DATASET SECTION

============================================================

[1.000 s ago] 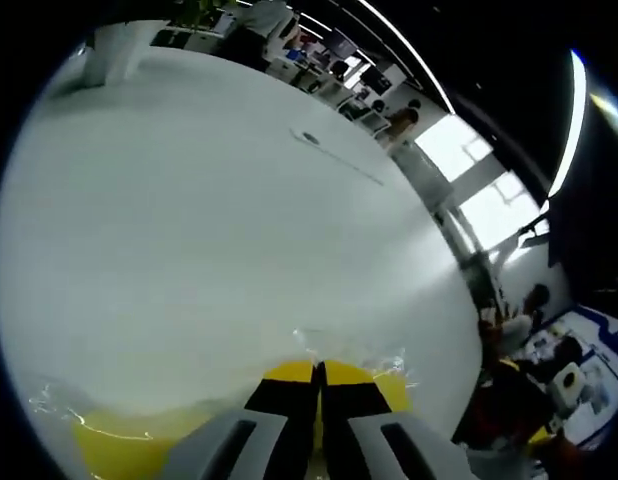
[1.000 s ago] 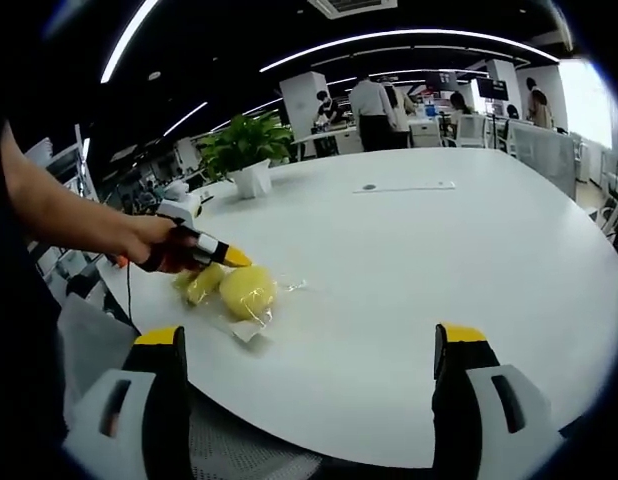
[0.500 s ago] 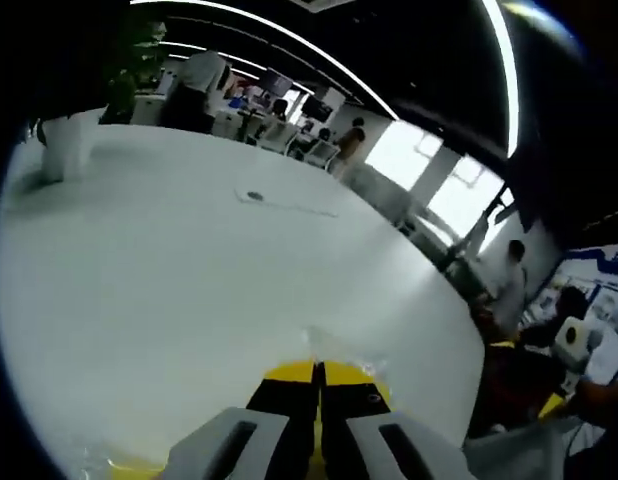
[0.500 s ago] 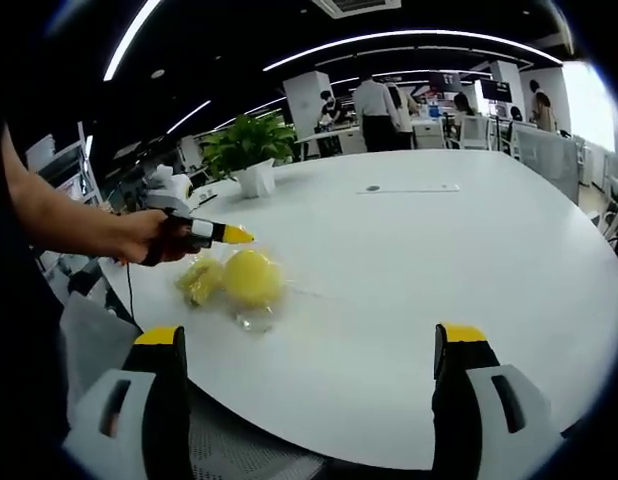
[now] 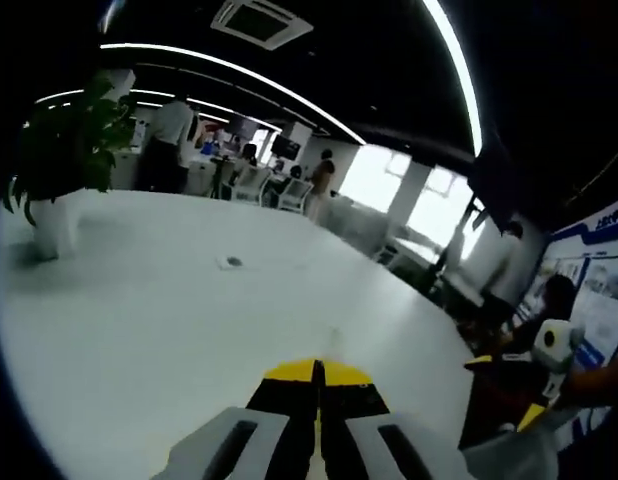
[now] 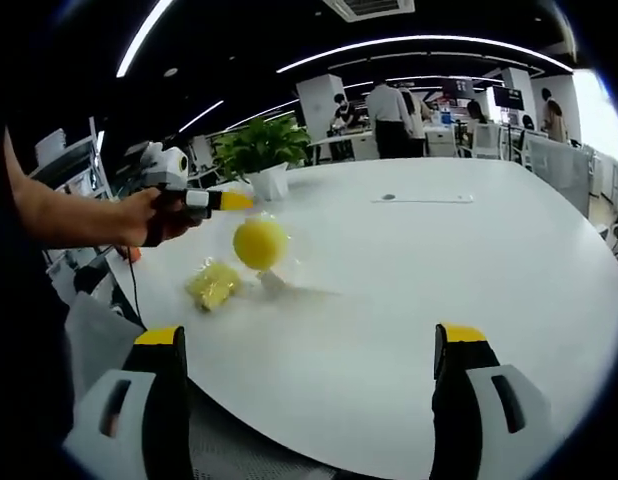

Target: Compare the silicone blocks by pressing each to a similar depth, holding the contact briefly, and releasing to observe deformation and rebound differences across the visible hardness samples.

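Note:
A round yellow silicone block [image 6: 260, 243] in a clear plastic bag hangs in the air above the white table [image 6: 439, 260]. It hangs just below the tips of my left gripper [image 6: 227, 200], which a hand holds up at the left. A second, lumpier yellow block [image 6: 214, 284] lies on the table beneath. In the left gripper view my left gripper [image 5: 317, 370] has its yellow-tipped jaws pressed together, and the bag itself is hidden below them. My right gripper [image 6: 309, 340] stands wide open near the table's front edge with nothing between its jaws.
A potted plant [image 6: 259, 152] stands at the table's far left, also seen as the plant [image 5: 59, 160] in the left gripper view. A small round cap and flat strip [image 6: 419, 198] lie mid-table. People stand at desks beyond.
My left gripper has risen and taken the bagged round block off the table. The lumpy block stayed down. The right gripper has not moved.

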Tool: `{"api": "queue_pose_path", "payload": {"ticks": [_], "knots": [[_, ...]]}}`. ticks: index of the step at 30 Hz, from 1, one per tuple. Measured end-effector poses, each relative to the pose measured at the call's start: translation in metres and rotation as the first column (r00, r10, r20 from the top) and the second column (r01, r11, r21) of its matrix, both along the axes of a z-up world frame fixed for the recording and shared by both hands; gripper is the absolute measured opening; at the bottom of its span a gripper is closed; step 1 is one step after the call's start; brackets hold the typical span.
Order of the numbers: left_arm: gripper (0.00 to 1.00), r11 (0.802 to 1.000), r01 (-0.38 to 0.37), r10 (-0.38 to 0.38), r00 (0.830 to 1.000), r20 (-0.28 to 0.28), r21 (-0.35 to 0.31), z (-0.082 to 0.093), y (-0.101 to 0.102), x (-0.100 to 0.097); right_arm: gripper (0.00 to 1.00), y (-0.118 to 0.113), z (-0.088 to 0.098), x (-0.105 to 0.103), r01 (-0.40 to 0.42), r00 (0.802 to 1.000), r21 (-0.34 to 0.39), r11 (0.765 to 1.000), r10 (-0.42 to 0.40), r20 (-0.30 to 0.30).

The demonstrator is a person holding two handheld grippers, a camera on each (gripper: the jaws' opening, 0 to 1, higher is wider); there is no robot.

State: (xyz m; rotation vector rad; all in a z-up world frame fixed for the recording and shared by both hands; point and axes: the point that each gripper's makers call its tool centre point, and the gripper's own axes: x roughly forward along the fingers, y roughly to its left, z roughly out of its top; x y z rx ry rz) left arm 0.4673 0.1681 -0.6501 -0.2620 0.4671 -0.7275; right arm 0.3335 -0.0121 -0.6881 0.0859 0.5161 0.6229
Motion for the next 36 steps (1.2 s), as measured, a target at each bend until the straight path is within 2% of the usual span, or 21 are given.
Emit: {"api": "queue_pose_path", "payload": {"ticks": [6,15,19,25,30,36], "knots": [[0.0,1.0,0.01,-0.01,0.998,0.054,-0.001,0.022,0.008,-0.001,0.96,0.003,0.009,0.002,-0.005,1.0,0.006,1.0,0.005,0.019],[0.0,0.998,0.051,-0.046,0.99,0.135,-0.033,0.064,0.005,-0.012,0.96,0.009,0.021,0.009,-0.012,0.999,0.016,1.0,0.011,0.043],[0.0,0.996,0.063,-0.051,0.982,0.184,-0.062,0.087,0.01,-0.019,0.96,0.021,0.031,0.01,-0.051,0.997,0.041,0.998,0.048,0.063],[0.0,0.992,0.088,-0.064,0.969,0.237,-0.093,0.116,0.014,-0.03,0.96,0.034,0.042,0.012,-0.087,0.992,0.041,0.995,0.083,0.09],[0.0,0.99,0.105,-0.079,0.967,0.244,-0.094,0.122,0.012,-0.035,0.96,0.039,0.054,0.022,-0.087,0.99,0.082,0.993,0.078,0.115],[0.0,0.988,0.12,-0.094,0.963,0.252,-0.092,0.131,0.01,-0.039,0.96,0.048,0.077,0.034,-0.104,0.983,0.128,0.986,0.083,0.165]]}}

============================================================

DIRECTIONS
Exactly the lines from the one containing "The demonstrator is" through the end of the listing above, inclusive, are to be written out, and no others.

YOUR SOLUTION
The demonstrator is a person holding two handheld grippers, a camera on each (gripper: the jaws' opening, 0 to 1, higher is wider); there is no robot.

State: (xyz m; rotation vector rad; all in a z-up world frame fixed for the recording and shared by both hands; point and axes: the point that each gripper's makers call its tool centre point, and the gripper's own axes: x roughly forward along the fingers, y roughly to its left, z roughly out of its top; x y z rx ry rz) left arm 0.4673 0.1681 -0.6501 -0.2620 0.4671 -0.7275; right arm 0.3335 -0.0121 -0.6881 0.0859 0.5161 0.6229
Motion for the next 36 steps (1.2 s), as measured, a target at each bend until the straight path is within 2% of the usual span, or 21 are given.
Emit: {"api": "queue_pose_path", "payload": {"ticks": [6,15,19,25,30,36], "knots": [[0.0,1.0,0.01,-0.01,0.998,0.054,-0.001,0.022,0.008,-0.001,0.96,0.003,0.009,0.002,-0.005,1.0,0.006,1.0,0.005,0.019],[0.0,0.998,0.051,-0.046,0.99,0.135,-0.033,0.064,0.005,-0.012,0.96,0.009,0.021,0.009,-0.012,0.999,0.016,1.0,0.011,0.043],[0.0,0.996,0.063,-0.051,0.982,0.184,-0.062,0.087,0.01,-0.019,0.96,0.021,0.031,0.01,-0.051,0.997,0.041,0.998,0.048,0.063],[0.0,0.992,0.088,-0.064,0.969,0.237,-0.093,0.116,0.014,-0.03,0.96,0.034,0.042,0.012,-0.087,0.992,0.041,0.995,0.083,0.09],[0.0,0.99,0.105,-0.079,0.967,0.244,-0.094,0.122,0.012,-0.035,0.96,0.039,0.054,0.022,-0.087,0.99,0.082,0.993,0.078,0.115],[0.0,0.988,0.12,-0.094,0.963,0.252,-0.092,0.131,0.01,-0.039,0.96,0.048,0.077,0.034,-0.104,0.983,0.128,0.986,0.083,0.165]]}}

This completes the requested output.